> WORK REQUIRED
Determine how many lines in the entries contain the word "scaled", and give that number with no other text.

== SUPPLIED RECORDS

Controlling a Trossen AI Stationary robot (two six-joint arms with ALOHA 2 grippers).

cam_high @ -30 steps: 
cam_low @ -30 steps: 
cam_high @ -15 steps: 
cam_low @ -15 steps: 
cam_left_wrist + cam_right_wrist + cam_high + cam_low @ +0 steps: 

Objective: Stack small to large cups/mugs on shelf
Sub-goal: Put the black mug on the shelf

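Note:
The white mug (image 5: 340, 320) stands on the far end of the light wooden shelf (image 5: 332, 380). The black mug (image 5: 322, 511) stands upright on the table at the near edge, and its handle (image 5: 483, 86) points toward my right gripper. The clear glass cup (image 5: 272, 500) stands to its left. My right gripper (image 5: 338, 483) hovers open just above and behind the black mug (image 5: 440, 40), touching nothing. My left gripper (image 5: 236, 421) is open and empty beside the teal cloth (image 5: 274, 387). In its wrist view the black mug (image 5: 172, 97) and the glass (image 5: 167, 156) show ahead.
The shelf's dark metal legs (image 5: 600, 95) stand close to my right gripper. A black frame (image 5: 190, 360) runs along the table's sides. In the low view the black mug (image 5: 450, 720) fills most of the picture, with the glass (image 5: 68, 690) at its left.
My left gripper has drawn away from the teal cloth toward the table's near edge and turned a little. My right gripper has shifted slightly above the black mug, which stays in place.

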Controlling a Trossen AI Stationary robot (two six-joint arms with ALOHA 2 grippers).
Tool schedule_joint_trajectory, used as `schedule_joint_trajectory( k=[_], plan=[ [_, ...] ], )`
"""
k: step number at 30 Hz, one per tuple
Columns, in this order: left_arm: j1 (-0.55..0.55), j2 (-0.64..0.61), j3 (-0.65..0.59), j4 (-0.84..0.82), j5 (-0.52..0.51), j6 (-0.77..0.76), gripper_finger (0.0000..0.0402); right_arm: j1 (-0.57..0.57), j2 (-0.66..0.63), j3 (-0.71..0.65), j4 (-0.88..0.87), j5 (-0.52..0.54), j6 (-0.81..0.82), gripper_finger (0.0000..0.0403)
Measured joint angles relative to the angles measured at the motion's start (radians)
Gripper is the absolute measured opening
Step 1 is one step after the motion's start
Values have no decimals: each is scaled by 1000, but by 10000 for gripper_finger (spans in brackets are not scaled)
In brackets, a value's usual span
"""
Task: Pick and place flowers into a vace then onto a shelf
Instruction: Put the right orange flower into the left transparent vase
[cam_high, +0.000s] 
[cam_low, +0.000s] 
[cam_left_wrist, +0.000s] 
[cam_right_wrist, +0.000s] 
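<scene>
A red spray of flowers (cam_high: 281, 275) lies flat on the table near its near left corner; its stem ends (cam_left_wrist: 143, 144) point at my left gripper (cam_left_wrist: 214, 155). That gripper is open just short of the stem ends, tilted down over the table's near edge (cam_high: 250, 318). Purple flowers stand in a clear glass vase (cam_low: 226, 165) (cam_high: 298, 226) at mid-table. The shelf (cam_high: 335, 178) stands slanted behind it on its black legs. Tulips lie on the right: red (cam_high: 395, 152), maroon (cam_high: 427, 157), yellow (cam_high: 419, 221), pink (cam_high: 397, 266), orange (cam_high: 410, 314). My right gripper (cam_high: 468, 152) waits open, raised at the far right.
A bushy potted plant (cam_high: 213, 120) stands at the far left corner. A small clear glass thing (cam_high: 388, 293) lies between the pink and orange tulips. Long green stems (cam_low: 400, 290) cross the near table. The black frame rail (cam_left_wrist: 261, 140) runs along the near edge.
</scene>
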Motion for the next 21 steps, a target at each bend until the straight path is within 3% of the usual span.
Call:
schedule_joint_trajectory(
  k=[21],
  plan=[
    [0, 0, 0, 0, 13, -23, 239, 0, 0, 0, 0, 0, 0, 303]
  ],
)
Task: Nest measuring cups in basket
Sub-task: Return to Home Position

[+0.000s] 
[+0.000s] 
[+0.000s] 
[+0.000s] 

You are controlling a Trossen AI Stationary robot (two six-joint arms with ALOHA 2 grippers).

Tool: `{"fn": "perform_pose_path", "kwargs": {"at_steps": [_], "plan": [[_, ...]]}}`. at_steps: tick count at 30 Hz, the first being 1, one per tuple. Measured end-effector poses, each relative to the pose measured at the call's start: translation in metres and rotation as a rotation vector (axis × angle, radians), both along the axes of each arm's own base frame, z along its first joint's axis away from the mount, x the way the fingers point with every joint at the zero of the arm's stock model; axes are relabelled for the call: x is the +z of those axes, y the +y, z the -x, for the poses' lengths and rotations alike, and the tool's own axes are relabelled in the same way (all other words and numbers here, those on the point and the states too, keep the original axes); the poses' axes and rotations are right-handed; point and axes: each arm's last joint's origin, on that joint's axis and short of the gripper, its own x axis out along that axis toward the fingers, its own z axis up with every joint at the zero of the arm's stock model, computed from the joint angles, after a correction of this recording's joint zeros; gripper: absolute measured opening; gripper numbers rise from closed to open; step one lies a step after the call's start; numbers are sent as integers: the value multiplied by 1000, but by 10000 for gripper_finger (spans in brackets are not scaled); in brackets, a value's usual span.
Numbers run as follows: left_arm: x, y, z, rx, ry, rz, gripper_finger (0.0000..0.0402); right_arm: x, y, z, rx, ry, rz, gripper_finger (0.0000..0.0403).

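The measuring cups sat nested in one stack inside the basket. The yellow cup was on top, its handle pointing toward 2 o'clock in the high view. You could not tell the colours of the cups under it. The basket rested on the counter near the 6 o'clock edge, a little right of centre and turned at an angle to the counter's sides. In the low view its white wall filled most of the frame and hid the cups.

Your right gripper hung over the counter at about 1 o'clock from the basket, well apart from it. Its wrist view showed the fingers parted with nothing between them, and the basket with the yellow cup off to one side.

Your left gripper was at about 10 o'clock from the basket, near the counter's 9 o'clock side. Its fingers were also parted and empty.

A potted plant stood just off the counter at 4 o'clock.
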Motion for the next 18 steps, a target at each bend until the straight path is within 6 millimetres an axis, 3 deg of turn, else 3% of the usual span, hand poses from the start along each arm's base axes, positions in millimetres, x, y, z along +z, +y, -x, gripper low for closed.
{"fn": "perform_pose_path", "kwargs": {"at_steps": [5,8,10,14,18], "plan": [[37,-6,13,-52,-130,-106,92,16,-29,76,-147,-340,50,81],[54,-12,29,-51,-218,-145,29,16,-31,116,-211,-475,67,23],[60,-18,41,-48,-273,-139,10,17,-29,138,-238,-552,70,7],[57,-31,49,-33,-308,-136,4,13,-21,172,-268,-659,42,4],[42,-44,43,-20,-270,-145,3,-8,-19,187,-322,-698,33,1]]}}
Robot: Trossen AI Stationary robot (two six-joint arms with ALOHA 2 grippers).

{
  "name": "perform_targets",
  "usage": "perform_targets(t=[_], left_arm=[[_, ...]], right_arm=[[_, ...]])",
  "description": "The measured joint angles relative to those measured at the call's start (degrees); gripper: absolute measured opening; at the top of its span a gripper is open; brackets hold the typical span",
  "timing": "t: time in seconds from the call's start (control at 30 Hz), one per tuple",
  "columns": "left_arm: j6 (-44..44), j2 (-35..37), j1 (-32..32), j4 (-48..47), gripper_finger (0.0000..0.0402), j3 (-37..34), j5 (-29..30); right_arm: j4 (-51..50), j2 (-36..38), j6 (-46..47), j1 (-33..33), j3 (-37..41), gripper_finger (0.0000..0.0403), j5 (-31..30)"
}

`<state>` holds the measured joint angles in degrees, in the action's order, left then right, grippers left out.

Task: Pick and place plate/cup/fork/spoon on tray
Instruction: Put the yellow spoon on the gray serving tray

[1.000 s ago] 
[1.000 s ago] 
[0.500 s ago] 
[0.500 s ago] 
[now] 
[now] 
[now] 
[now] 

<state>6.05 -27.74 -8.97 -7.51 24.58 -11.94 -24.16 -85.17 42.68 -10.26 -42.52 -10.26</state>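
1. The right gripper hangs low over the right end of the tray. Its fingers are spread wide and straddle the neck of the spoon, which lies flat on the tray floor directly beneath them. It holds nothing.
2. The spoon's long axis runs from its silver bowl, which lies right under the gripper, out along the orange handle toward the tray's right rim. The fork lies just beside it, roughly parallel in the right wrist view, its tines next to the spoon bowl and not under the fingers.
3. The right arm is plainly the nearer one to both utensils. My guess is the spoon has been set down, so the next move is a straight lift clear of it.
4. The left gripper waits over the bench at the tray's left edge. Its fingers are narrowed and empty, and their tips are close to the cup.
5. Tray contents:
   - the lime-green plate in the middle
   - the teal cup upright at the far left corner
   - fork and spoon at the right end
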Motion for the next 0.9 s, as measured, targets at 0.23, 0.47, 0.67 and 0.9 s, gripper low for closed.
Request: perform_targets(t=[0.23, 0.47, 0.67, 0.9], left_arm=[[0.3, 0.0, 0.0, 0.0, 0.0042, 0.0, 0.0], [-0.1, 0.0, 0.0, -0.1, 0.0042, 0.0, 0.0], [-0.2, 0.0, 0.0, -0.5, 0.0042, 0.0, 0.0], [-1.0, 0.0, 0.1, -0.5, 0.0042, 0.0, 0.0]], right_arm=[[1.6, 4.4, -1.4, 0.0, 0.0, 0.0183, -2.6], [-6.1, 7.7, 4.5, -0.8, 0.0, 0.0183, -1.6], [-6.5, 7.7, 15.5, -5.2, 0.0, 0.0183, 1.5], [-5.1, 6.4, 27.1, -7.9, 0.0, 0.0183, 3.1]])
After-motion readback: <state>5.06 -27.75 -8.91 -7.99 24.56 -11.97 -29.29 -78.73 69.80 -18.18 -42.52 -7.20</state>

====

> THE COMPLETED TASK
2